Let’s start 3 new findings on melanoma:
1. We now understand UV rays better
Sunburn during childhood and teenage years is now associated with a higher likelihood of developing melanoma later on in life.
This would help explain the large incidence of melanomas on legs, arms, and torso – parts of the body where children often get sunburns.
The harmful effect of tanning beds on the skin has been further proved, leading Australia to become the first country to completely ban tanning salons.

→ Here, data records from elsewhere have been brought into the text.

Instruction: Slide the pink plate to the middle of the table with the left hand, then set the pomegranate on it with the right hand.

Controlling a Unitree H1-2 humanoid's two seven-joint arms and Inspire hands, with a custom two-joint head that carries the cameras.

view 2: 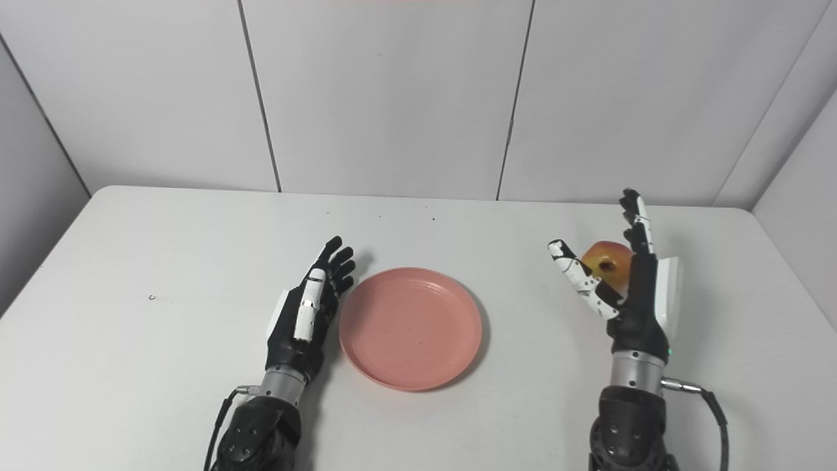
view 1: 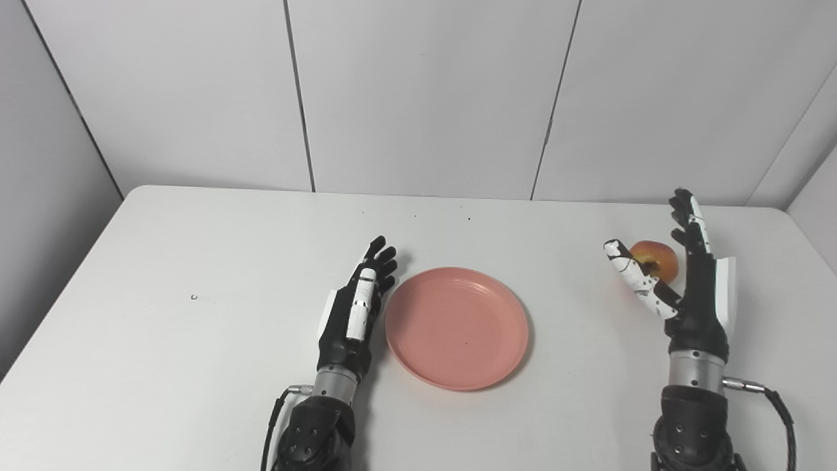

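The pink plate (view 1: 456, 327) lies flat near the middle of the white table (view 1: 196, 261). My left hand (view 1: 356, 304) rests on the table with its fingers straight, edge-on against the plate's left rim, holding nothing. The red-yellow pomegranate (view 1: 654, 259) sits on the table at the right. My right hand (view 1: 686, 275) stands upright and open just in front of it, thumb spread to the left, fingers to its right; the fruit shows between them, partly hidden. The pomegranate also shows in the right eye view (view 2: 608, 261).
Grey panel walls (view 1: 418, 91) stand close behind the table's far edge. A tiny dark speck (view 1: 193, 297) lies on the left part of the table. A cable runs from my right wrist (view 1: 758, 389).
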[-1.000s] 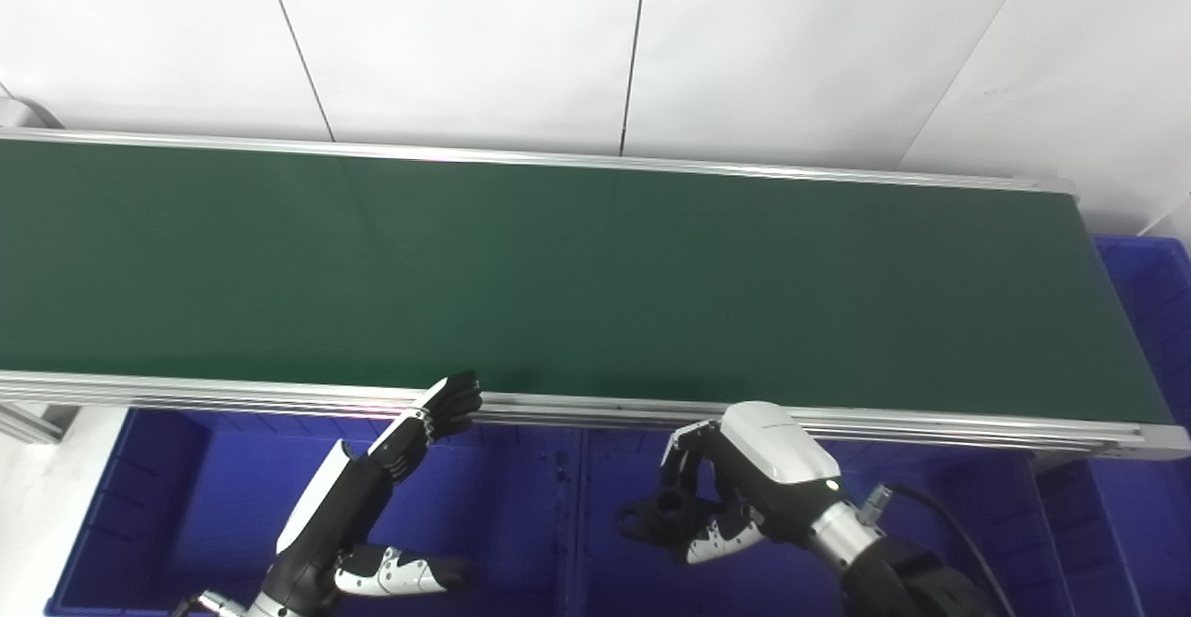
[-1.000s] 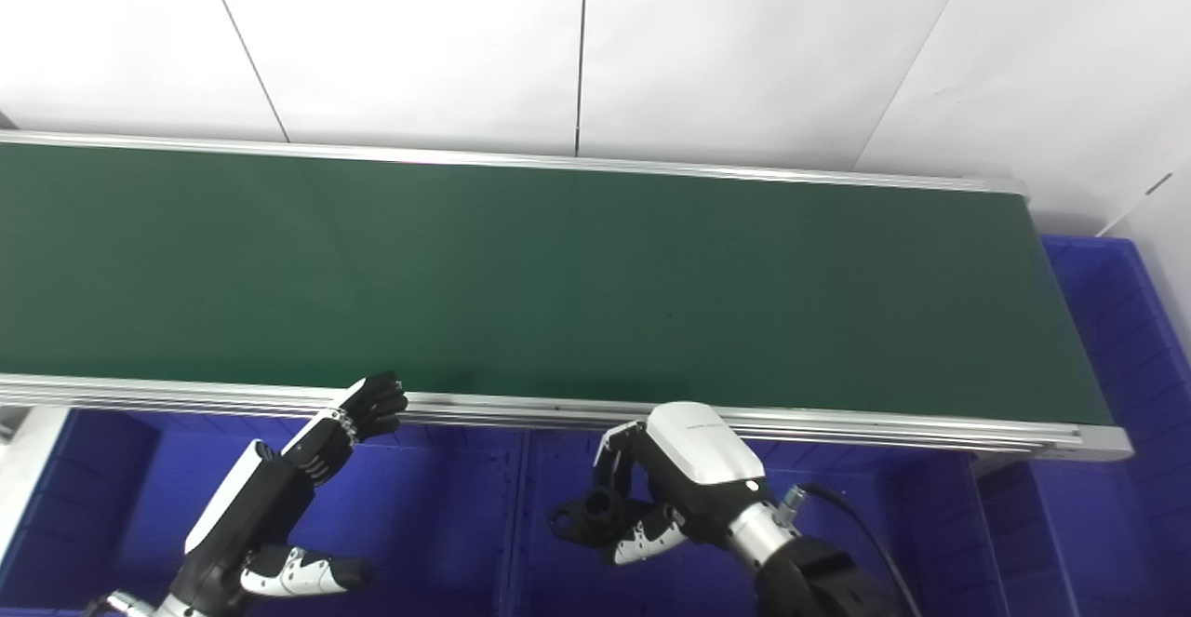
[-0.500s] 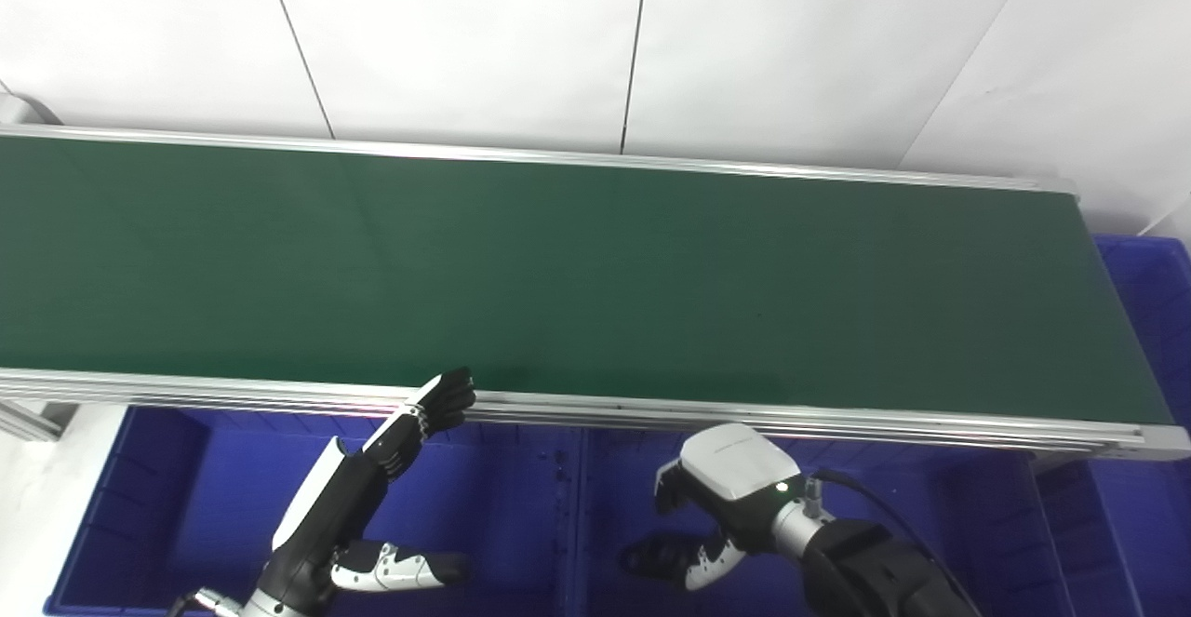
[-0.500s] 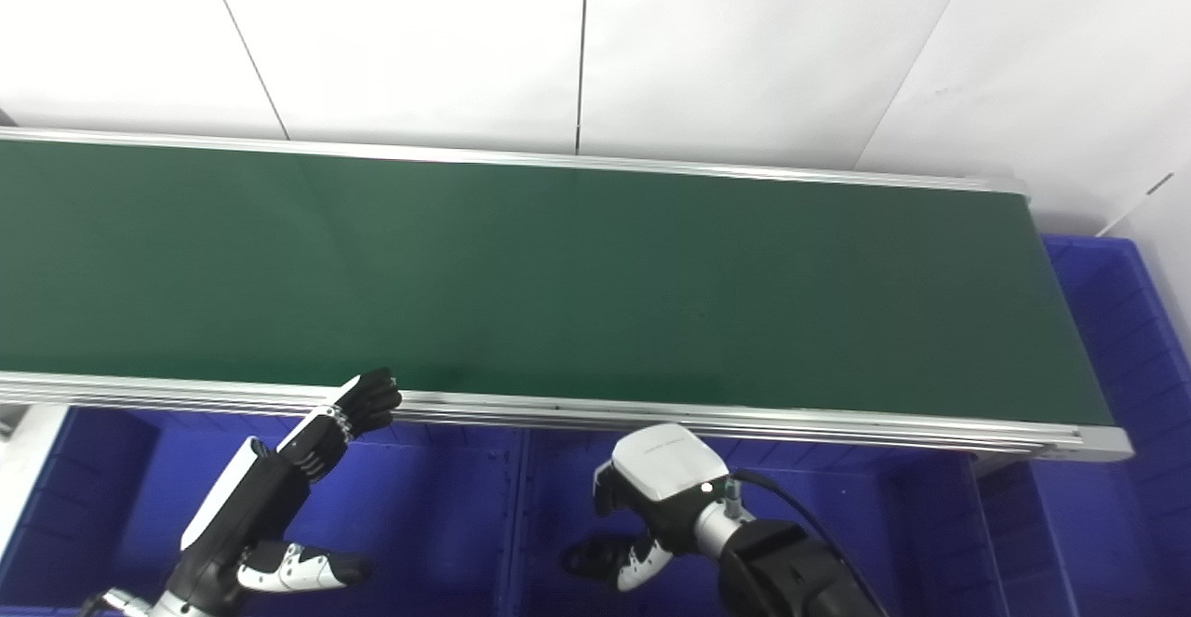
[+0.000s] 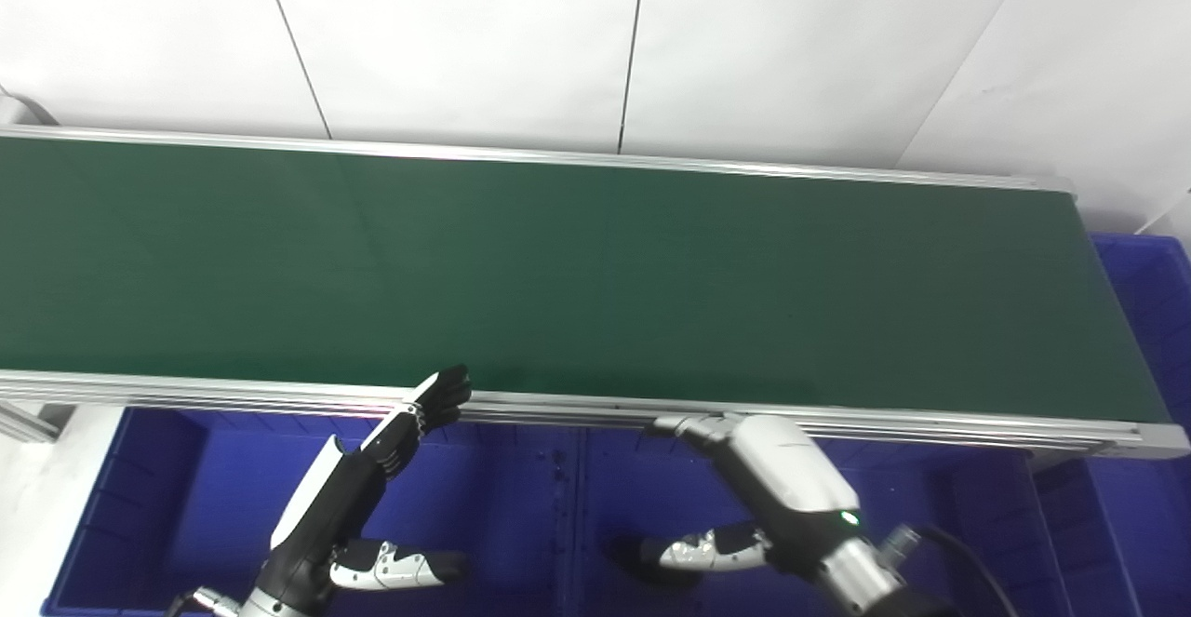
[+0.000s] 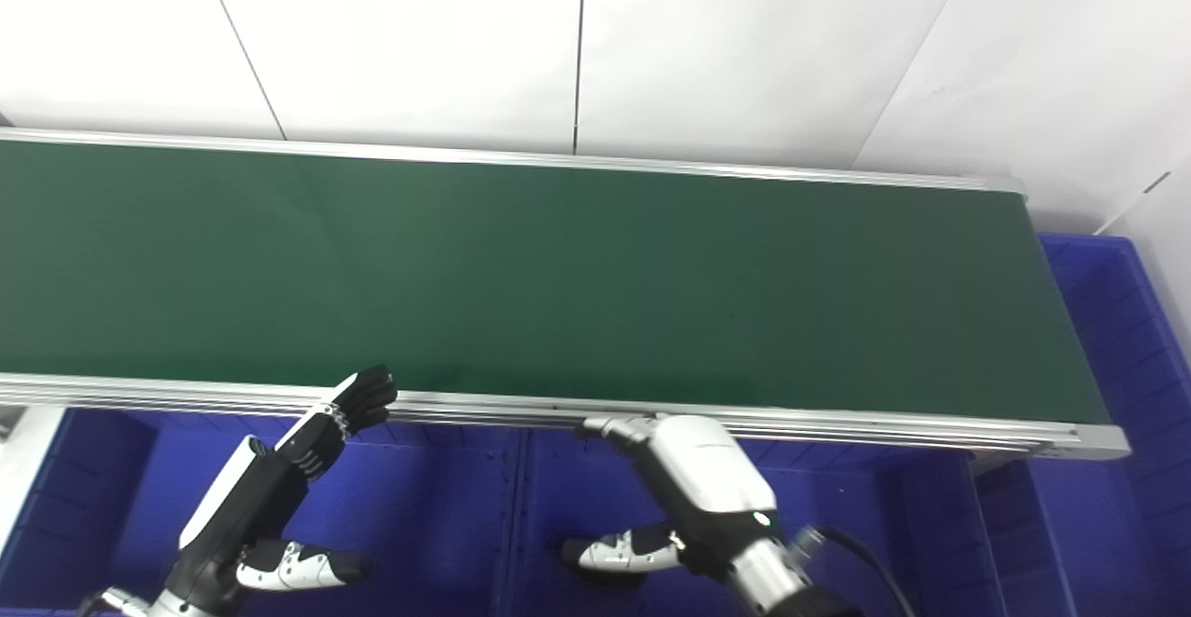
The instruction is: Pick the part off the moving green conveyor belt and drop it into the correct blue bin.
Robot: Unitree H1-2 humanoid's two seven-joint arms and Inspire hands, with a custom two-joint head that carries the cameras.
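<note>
One green belt [image 5: 595, 282] with two metal rails, far [image 5: 595, 159] and near [image 5: 837, 420]. Two hands: left [image 5: 372, 468], right [image 5: 763, 496]. Three blue bins: two below the near rail [image 5: 214, 496] [image 5: 958, 515], one past the belt's right end [image 5: 1149, 291]. Whether any part lies in a bin cannot be told.

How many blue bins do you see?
3: left blue bin under the left hand, middle blue bin under the right hand, end blue bin past the belt's right end. More may be hidden.
</note>
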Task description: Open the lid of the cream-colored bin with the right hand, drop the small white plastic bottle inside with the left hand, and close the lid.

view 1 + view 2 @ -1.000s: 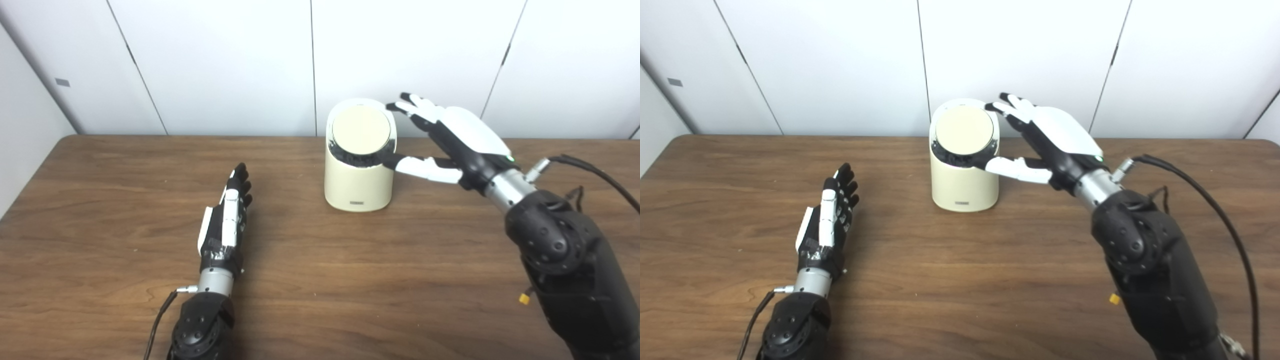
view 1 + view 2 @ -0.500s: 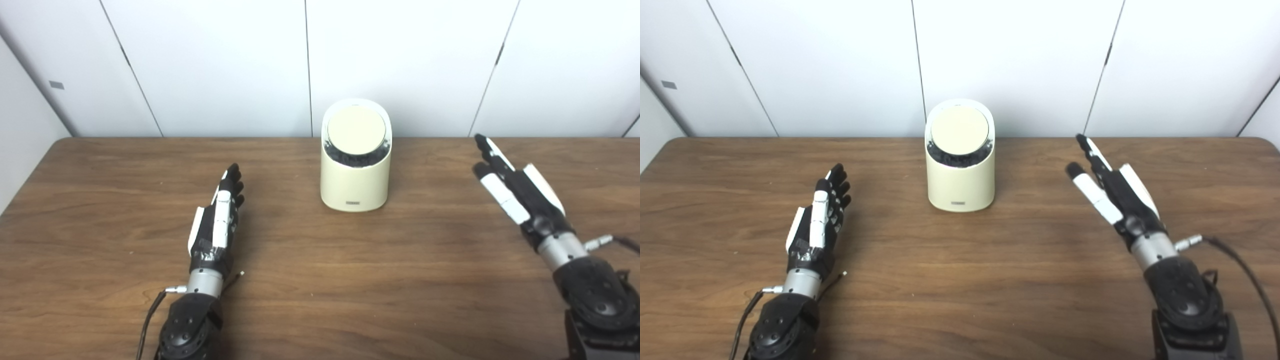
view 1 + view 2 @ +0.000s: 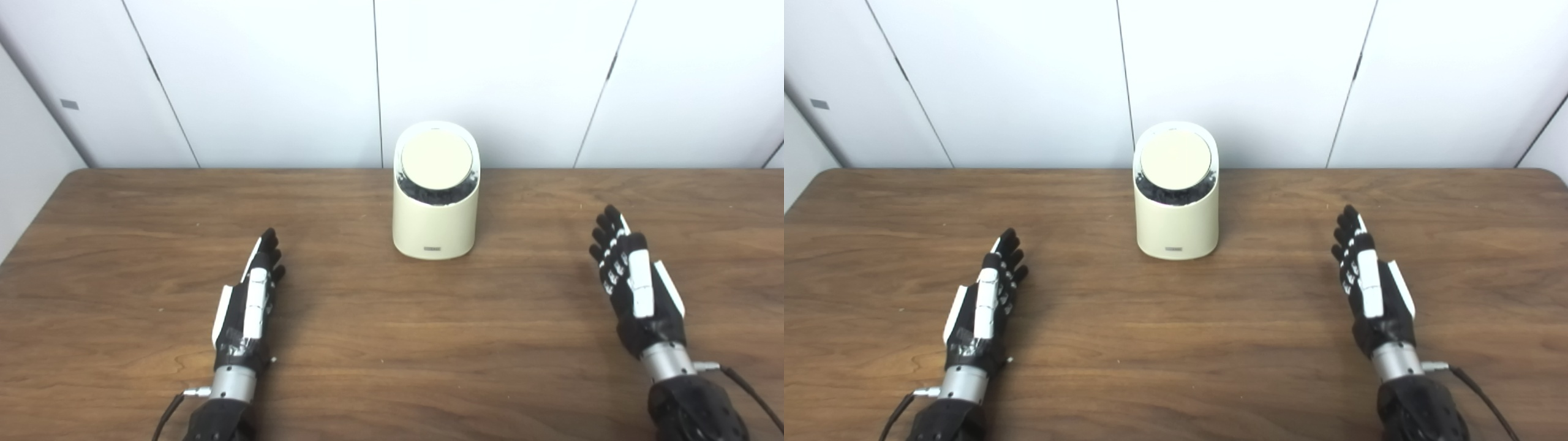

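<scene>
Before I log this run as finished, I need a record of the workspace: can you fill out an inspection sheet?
Surface: wooden table, bare wood showing.
Job's things: cream-colored bin upright at the table's far middle, lid closed; small white bottle not in view.
Clutter: nothing seen.
Hands: left hand and right hand low over the table, fingers extended, holding nothing, apart from the bin.
Cables: thin cable at the right wrist; another at the left wrist.
Surroundings: white wall panels behind.

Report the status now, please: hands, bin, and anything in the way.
Left robot hand open, empty, low over the table. Right robot hand the same. Bin upright, lid closed; bottle not in view. Nothing in the way.
</scene>
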Controlling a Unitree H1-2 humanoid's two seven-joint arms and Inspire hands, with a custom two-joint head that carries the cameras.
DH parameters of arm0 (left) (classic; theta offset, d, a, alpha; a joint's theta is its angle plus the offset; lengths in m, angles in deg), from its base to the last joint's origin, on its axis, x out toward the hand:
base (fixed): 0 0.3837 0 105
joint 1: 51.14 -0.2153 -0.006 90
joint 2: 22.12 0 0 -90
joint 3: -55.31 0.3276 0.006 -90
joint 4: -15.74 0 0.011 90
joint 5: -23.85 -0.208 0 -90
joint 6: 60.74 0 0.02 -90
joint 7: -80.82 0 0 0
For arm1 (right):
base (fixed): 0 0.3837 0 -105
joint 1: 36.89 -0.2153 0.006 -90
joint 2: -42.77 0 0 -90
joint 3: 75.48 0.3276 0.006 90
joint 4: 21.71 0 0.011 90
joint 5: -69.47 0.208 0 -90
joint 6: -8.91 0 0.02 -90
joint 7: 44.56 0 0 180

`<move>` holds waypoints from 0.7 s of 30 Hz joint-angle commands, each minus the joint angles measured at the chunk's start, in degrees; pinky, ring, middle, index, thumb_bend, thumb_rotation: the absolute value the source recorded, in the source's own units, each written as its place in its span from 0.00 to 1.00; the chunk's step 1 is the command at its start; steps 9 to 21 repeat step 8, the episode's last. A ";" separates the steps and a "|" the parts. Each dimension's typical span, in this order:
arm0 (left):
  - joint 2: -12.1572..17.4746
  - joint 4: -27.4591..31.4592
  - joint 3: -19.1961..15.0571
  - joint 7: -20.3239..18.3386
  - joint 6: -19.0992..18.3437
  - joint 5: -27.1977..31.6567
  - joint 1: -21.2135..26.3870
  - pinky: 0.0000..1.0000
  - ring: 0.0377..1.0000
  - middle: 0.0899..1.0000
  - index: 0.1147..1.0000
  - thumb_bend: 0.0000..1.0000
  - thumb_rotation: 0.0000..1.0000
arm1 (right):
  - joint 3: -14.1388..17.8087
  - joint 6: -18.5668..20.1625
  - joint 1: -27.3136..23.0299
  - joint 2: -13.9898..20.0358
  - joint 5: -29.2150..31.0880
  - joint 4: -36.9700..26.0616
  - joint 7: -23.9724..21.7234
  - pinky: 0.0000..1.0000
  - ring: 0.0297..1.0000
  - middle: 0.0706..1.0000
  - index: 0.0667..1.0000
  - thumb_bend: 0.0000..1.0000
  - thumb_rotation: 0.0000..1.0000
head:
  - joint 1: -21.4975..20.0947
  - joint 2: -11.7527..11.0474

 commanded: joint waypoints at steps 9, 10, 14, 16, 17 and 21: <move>1.29 -0.90 0.20 -0.68 7.20 -0.65 -2.37 1.00 1.00 1.00 1.00 0.55 1.00 | -1.55 -6.03 1.68 0.63 0.74 -0.99 2.37 1.00 1.00 1.00 0.99 0.59 1.00 | -0.44 0.60; 1.29 -0.90 0.20 -0.68 7.20 -0.65 -2.37 1.00 1.00 1.00 1.00 0.55 1.00 | -1.55 -6.03 1.68 0.63 0.74 -0.99 2.37 1.00 1.00 1.00 0.99 0.59 1.00 | -0.44 0.60; 1.29 -0.90 0.20 -0.68 7.20 -0.65 -2.37 1.00 1.00 1.00 1.00 0.55 1.00 | -1.55 -6.03 1.68 0.63 0.74 -0.99 2.37 1.00 1.00 1.00 0.99 0.59 1.00 | -0.44 0.60; 1.29 -0.90 0.20 -0.68 7.20 -0.65 -2.37 1.00 1.00 1.00 1.00 0.55 1.00 | -1.55 -6.03 1.68 0.63 0.74 -0.99 2.37 1.00 1.00 1.00 0.99 0.59 1.00 | -0.44 0.60; 1.29 -0.90 0.20 -0.68 7.20 -0.65 -2.37 1.00 1.00 1.00 1.00 0.55 1.00 | -1.55 -6.03 1.68 0.63 0.74 -0.99 2.37 1.00 1.00 1.00 0.99 0.59 1.00 | -0.44 0.60; 1.29 -0.90 0.20 -0.68 7.20 -0.65 -2.37 1.00 1.00 1.00 1.00 0.55 1.00 | -1.55 -6.03 1.68 0.63 0.74 -0.99 2.37 1.00 1.00 1.00 0.99 0.59 1.00 | -0.44 0.60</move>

2. DNA research to assess risk
The effect of genes on developing certain diseases has evolved a lot. Having relatives that have developed risky moles in the past, skin cancer, melanoma or pancreatic cancer is linked with a higher propensity of developing melanoma. Around 10% of the cases may be linked to inherited faulty genes.
Family cancer syndrome is known as familial atypical multiple mole melanoma syndrome (FAMMMS). The gene causing this is called the p16 gene or CDKN2A.
3. Immunotherapy is improving
Early-stage melanoma can be cured with surgery, but melanomas in further stages are still being researched in clinical trials with mixed results. Scientists are currently working on a vaccine that is using weakened melanoma cells in order to strengthen the immune system, determining it to fight against the disease.
The biological type of therapy uses substances that are naturally produced by the body. These include treatments with antibodies such as talimogene, Avastin and nivolumab.
Once every three months make sure to check your skin from head to toe. Check your partner’s and your child’s skin as well: some risky spots can appear in places we don’t normally see such as your scalp, back, and ears.